35. Jenna Butler, Revery: A Year of Bees

I read Jenna Butler’s 2020 book Revery: A Year of Bees several years ago, and I was impressed by it—so much, in fact, that when I decided to teach a course on place writing this summer, I decided to include it on the reading list. It’s a sort of sequel to her earlier book of essays, A Profession of Hope: Farming on the Edge of the Grizzly Trail—the same farm, more or less, but this time, the focus is on those tiny domesticated creatures, honeybees, and the wonders they give us: sweet honey and wax for candles and balms. The book, which was nominated for a Governor General’s Award and longlisted for the CBC’s Canada Readscompetition, goes beyond honeybees, though; it thinks about the way we might connect with place through what the anthropologist Tim Ingold calls a “taskscape”—through labour, care, and attention—and the challenges inherent in attempts to make that kind of connection.

Revery: A Year of Bees has two structuring principles. As its subtitle suggests, it follows Butler through the annual cycle of work involved in stewarding a small organic farm and bee yard on the edge of the boreal forest in northern Alberta. At the same time, though, it’s also an excellent example of what writers call a “braided essay”—or, perhaps, more accurately, it’s a braided book of braided essays. The text moves back and forth between personal writing about Butler’s experience and informative writing about beekeeping. As Nicole Walker explains in an essay on braided forms of creative nonfiction, that continual shift in perspective sets up a “tension between two unlike things working against each other” which, through repetition, presses out meaning. Revery: A Year of Bees does exactly that by moving between Butler’s experience and its broader context. As Butler herself has argued in an essay on braided forms of creative nonfiction, that kind of writing allows writers “to tell stories at length that may be crushingly hard, balancing that sustained, clear, and factual telling with moments of beauty or humour.” In fact, towards the end of the book, when Butler explains how working with bees has helped her with the lasting effects of violence and trauma, readers come to see the value in the braided structure she has constructed; it allows us to understand the ways in which personal experience, past and present, affects our work and our relationships, and the ways in which that labour and connection change us. Her description of that trauma, by the way, is both bluntly honest and tactful, something many of us who want to write about our difficult experiences might want to learn from.
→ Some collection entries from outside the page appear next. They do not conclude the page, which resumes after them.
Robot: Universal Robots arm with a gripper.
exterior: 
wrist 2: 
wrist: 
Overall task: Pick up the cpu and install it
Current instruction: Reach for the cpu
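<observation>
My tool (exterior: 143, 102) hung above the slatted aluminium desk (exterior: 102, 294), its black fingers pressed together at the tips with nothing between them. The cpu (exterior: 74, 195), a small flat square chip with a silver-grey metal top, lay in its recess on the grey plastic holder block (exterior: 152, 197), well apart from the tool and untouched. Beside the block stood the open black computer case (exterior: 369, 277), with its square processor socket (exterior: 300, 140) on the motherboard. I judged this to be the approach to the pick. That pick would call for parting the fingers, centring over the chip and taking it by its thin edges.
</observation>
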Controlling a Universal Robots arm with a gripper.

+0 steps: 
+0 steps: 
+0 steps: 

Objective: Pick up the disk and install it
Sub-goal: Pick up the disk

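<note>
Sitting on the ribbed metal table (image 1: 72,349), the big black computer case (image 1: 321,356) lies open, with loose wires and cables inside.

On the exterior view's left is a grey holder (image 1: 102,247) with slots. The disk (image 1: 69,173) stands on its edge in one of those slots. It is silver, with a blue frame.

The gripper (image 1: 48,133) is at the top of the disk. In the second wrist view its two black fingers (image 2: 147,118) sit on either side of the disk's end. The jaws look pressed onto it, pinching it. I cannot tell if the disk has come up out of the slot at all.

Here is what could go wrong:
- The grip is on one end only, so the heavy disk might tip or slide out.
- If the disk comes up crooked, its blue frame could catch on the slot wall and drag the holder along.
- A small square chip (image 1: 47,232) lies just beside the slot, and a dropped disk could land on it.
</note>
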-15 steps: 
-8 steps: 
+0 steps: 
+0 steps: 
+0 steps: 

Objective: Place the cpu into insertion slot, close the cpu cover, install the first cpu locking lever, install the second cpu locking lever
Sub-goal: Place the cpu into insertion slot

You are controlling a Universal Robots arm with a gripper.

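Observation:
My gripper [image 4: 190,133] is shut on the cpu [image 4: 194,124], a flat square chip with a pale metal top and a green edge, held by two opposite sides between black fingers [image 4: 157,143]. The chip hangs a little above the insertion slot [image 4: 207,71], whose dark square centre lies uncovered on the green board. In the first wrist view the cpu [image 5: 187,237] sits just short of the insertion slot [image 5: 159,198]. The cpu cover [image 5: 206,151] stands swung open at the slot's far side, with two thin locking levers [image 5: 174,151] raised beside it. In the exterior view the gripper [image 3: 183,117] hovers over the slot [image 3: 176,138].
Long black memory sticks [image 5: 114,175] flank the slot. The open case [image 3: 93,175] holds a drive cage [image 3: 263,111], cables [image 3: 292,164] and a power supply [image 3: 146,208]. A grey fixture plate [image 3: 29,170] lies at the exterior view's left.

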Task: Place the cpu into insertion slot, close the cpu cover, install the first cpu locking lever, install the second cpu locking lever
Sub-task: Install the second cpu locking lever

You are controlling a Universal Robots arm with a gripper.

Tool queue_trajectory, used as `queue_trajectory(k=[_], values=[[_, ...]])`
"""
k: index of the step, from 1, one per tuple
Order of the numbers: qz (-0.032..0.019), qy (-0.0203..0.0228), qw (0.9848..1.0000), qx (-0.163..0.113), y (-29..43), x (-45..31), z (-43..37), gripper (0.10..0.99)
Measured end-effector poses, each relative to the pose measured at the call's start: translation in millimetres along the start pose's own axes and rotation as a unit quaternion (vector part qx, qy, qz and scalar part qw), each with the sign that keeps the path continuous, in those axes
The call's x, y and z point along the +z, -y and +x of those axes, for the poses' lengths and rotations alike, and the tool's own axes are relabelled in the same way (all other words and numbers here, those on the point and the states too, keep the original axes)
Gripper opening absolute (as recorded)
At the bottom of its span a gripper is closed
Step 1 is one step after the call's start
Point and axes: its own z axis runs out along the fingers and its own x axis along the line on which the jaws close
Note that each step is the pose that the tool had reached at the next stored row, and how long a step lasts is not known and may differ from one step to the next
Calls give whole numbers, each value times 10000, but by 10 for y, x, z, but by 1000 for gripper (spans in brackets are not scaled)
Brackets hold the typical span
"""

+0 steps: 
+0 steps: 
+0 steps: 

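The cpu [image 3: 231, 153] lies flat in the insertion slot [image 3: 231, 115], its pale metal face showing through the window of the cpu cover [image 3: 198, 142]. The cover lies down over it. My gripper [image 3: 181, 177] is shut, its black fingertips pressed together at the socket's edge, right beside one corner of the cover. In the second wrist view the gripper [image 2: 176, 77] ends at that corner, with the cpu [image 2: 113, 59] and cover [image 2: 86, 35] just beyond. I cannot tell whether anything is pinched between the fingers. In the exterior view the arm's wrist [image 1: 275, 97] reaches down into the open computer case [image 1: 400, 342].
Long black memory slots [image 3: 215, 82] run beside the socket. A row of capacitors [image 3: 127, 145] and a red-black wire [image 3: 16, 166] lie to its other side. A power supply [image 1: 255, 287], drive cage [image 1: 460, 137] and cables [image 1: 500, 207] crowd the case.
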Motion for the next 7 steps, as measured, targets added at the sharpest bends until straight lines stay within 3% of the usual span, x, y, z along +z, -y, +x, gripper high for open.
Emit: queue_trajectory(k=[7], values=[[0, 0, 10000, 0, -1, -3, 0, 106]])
I certainly could.

Before my students read Revery: A Year of Bees, I asked them to read Robert Macfarlane’s essay “A Counter-Desecration Phrasebook,” published in a collection of poems and essays, Towards Re-Enchantment: Place and Its Meanings, edited by Gareth Evans and Di Robson. There, Macfarlane argues, among other things, that having a specific language of place allows us to see what is valuable and important in the world around us, as well as our connections or relationships to that world, things that modernity, according to Max Weber and Martin Heidegger, has taught us to ignore. Instead of seeing a forest as something special, even enchanted, an ecosystem or a place we might get to know but never fully understand, for instance, Heidegger contends that we now see that forest as a “standing-reserve,” as so many board feet of lumber or tons of fibre for paper or disposable diapers. The forest becomes fungible: we think we translate it from one thing, a living place, to something else, economic activity and profit, without losing anything worth saving. Seeing places in a different way—as something rather than nothing—might help us to avoid destroying or “desecrating” them (note the overtones of the sacred in Macfarlane’s use of that word). Writing like Butler’s encourages us to think the way Macfarlane advocates: to consider our relationships to place and land, to wonder at the ways they exceed our knowledge and understanding, to approach them with respect and awe. That’s part of what makes her writing worth paying attention to.

But that’s not the only reason I admire Revery: A Year of Bees. Butler’s account of how the bees she works with pick up on her emotions, how they respond to her when she’s overwhelmed by her nearly unspeakable emotional and physical traumas, is fascinating. Like horses and dogs, bees sense the moods of the people around them. On her bad days, she can’t approach the bees, which feel threatened by her “cloud of energy.” It’s yet more evidence of our deep connections to the world and its inhabitants, and a sign of the way that forming relationships with the land can heal us. We need to learn those lessons, and Revery: A Year of Bees is a kind and gentle teacher.